Question #657
A software company hosts an application on AWS with resources in multiple AWS accounts and Regions. The application runs on a group of Amazon EC2 instances in an application VPC located in the us-west-1 Region with an IPv4 CIDR block of 10.20.0.0/16. In a different AWS account, a shared services VPC is located in the us-west-2 Region with an IPv4 CIDR block of 10.20.0.0/24. When a cloud engineer uses AWS CloudFormation to attempt to peer the application VPC with the shared services VPC, an error message indicates a peering failure.
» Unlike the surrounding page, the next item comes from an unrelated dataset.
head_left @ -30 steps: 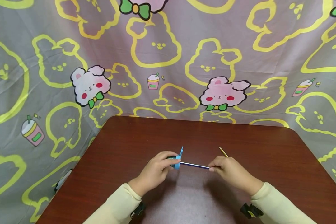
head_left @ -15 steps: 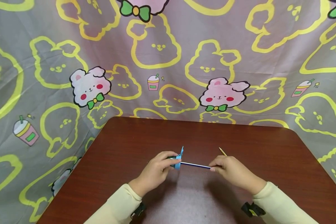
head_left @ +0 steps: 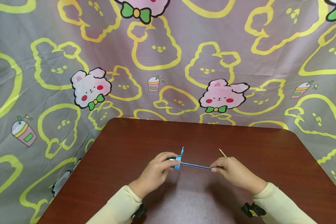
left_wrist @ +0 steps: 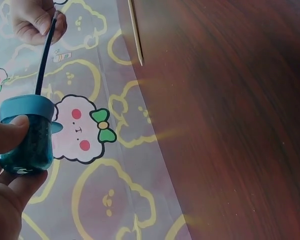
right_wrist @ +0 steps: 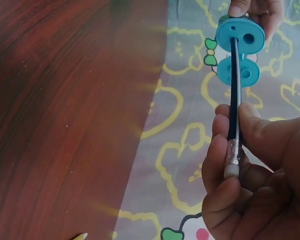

Which factors could cause this error? (Choose two.)
The IPv4 CIDR ranges of the two VPCs overlap
The VPCs are not in the same Region
One or both accounts do not have access to an Internet gateway
One of the VPCs was not shared through AWS Resource Access Manager
The IAM role in the peer accepter account does not have the correct permissions
Explanation
The two correct answers are A and E.
A: Overlapping CIDR Ranges
VPC peering requires non-overlapping IPv4 CIDR blocks. The application VPC (10.20.0.0/16) includes the entire shared services VPC range (10.20.0.0/24), causing a conflict.
E: IAM Permissions
The IAM role in the accepter account must have permissions (e.g., ec2:AcceptVpcPeeringConnection) to accept the peering request. Missing permissions would prevent successful peering.
Incorrect Options:
- B: VPCs can be peered across regions.
- C: Internet gateways are irrelevant to VPC peering.
- D: AWS Resource Access Manager (RAM) is not required for VPC peering; cross-account peering uses request/accept workflows.
Key Points:
1. Ensure non-overlapping CIDR ranges for VPC peering.
2. Verify IAM permissions for peering operations in both accounts.